=== DATA PROVIDED ===

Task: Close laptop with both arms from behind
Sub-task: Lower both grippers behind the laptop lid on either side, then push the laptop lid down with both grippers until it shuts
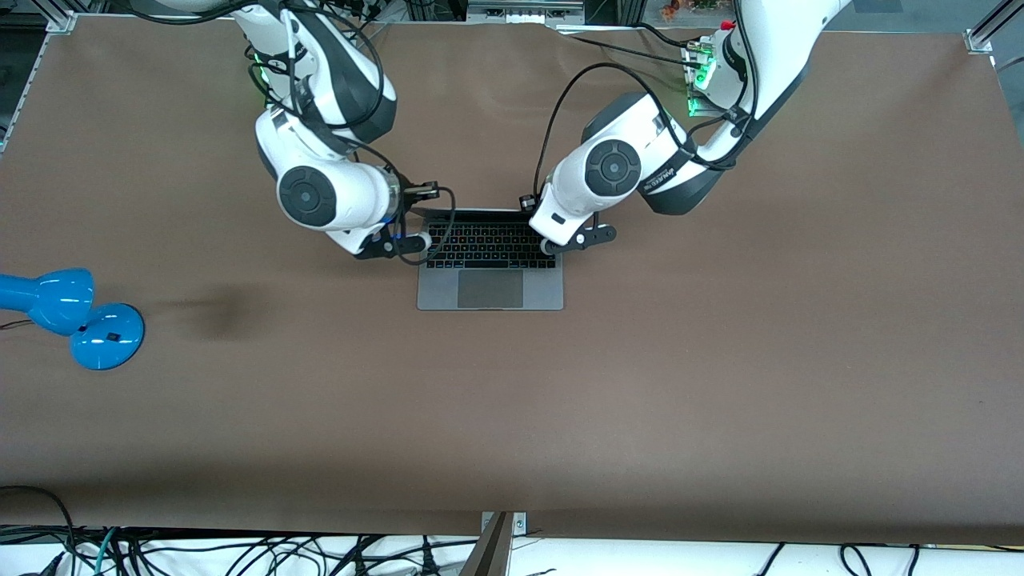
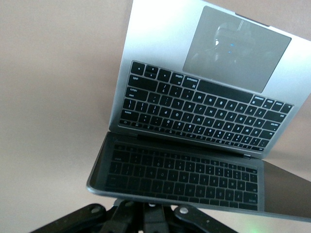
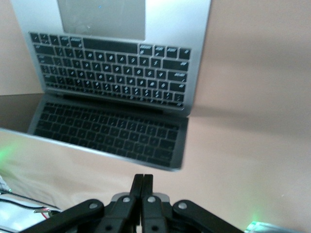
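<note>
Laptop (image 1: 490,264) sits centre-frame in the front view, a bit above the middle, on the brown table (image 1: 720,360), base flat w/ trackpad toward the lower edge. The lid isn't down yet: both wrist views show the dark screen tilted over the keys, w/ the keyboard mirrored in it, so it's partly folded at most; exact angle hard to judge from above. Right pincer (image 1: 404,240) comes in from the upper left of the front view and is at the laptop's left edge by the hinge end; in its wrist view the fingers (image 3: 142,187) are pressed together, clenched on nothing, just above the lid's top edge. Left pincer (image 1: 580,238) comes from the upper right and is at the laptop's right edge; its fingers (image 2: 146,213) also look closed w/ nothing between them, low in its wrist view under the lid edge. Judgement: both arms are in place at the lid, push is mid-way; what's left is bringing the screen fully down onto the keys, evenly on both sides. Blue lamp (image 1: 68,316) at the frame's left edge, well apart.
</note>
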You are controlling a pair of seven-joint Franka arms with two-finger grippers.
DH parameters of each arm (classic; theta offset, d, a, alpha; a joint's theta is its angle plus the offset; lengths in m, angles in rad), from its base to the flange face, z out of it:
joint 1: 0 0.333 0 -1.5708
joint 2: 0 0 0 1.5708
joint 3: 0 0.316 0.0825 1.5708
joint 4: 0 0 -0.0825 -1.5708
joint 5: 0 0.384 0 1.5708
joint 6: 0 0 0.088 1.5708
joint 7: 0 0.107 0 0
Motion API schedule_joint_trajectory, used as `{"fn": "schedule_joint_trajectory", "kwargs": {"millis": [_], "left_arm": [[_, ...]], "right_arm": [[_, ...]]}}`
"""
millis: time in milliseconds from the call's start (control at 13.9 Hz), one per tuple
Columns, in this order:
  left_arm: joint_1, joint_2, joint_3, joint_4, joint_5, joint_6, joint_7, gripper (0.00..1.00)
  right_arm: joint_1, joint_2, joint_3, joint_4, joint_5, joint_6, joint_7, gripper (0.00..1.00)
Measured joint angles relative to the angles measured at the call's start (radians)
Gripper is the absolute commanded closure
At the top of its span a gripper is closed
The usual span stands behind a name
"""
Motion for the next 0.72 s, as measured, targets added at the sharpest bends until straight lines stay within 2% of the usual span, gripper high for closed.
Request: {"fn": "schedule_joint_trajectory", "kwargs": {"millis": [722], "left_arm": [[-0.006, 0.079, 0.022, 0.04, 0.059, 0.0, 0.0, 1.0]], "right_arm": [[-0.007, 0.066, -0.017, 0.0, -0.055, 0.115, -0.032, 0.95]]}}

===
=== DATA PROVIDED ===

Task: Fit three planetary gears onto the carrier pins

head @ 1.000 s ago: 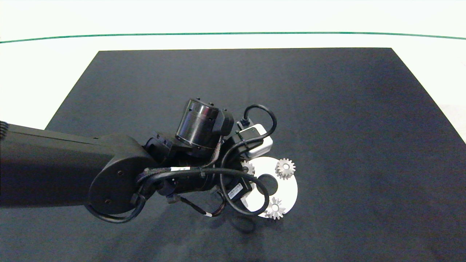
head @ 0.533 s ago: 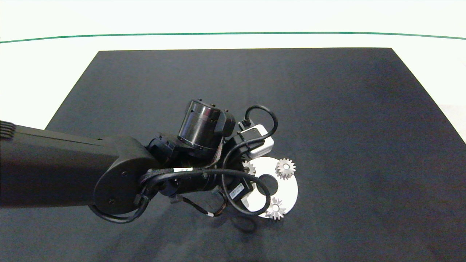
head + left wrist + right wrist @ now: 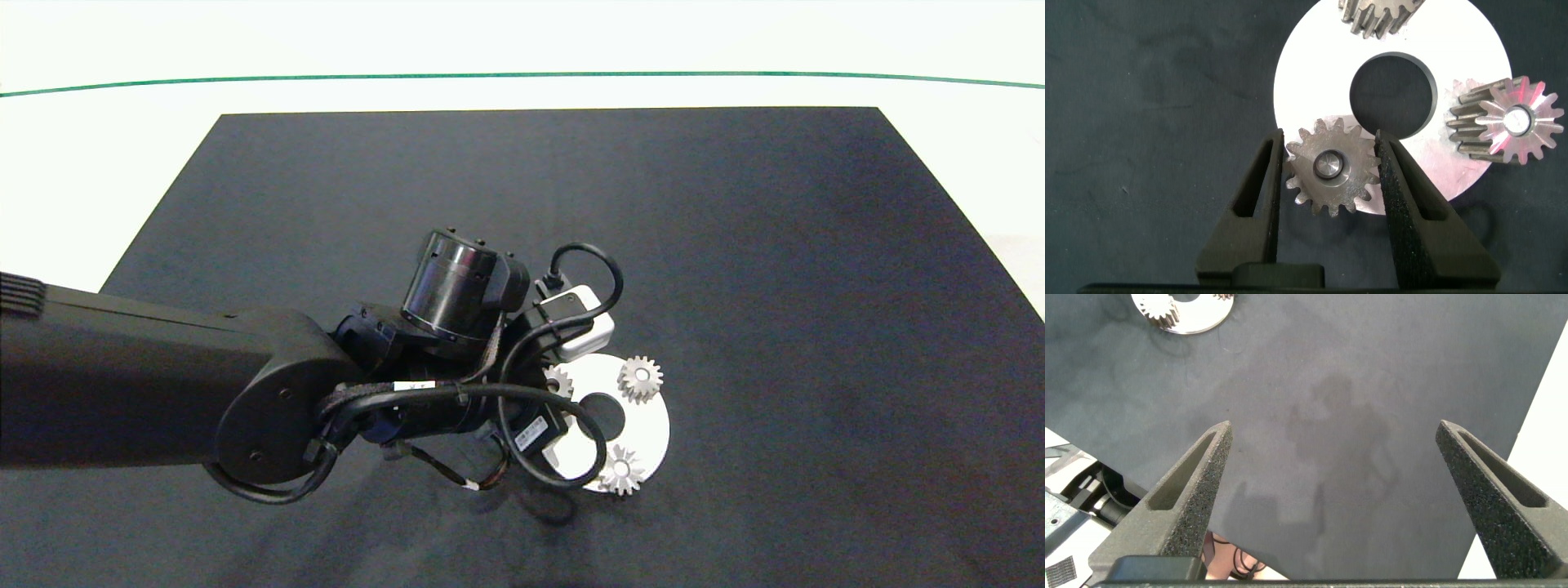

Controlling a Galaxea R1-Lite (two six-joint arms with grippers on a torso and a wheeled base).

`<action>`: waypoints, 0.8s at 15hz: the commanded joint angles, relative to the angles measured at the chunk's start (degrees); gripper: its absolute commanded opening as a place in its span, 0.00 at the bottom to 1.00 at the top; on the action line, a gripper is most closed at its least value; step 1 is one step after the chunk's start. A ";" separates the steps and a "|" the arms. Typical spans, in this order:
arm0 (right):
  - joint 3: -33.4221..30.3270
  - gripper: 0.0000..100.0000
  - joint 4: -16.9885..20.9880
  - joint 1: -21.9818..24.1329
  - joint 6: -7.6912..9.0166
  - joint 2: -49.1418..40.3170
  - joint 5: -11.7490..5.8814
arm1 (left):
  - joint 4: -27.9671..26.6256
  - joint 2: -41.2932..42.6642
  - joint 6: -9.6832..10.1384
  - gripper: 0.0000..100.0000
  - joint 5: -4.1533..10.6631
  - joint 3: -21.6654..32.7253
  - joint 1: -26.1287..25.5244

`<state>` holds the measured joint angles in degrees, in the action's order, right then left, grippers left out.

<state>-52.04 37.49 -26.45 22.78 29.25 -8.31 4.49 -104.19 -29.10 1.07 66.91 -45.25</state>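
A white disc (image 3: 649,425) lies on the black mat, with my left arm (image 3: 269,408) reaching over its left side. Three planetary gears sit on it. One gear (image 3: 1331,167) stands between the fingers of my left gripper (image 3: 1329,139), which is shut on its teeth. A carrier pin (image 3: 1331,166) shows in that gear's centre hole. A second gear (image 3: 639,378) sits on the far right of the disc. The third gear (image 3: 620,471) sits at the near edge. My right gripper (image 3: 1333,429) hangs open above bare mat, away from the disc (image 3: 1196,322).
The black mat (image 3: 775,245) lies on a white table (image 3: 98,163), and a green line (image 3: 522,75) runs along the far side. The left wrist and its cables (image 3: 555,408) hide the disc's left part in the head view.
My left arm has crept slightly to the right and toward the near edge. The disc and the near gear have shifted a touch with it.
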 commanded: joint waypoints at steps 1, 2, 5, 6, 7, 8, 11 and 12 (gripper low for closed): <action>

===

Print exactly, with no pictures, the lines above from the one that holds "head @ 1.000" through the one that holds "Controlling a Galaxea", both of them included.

head @ 1.000 s ago: 
head @ 0.533 s ago: 
head + left wrist + right wrist @ now: 

Controlling a Galaxea R1-Lite (two six-joint arms with grippers on a torso and a wheeled base).

No additional response is required.